Alone in a crowd

The other day, (no, not THAT day) I was sitting around with some friends of mine, talking and listening to music.  Okay, I know that makes me strange, but I am an old geezer.  Anyway, there were three people in the room with me, and all of them were looking at their phones.  And I think that two of them were texting each other.  I thought to myself, “What can I do, bring a TV in here?  No, they are immune to TV now, I am sure.  Maybe some pyrotechnics?  A few explosions and bright flashes might get their attention.”

I carry a cell phone, but that is about all that I use it for.  Some people text me, but the phone is really clumsy for texting, so I usually don’t respond.  Used to be, you could turn off the GPS tracking feature on phones, but I guess that you can’t anymore.  Just think of it, people are paying hundreds of dollars a month for smartphone bandwidth so that they can be stalked by companies handling advertising for big companies.  Every mouse click, or whatever constitutes a click with a phone, is being watched carefully, and data is being stored, so that your profile can be enhanced.

Soon, they will know what kind of car you  drive, what your favorite food is, and where you keep your dirty pictures.  (Isn’t the cloud wonderful?)  But don’t worry, they are respecting your privacy.  At least, as far as the agreement that you signed when you got the phone requires them to.  If you are a terrorist, they won’t tell the government on you, they will just try to sell you better weapons.  And you will only have to pay $XXX a month for the privilege of being stalked, I mean tracked.
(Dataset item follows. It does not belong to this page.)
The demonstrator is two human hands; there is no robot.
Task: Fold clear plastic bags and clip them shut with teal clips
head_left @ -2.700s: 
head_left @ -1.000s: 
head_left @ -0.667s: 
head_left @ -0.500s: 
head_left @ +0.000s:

What I don’t understand is paying so much money so that you can leave the house and still be bored, surfing the web, checking your email, and playing games.  Why not just stay home?  You are probably paying for internet service at home, too, right?  Got to be able to stream movies.  Oh, well, soon the phones will be implanted, so we won’t have to be rude to each other by staring at our phones.  We can just stare off into space.  I do that anyway.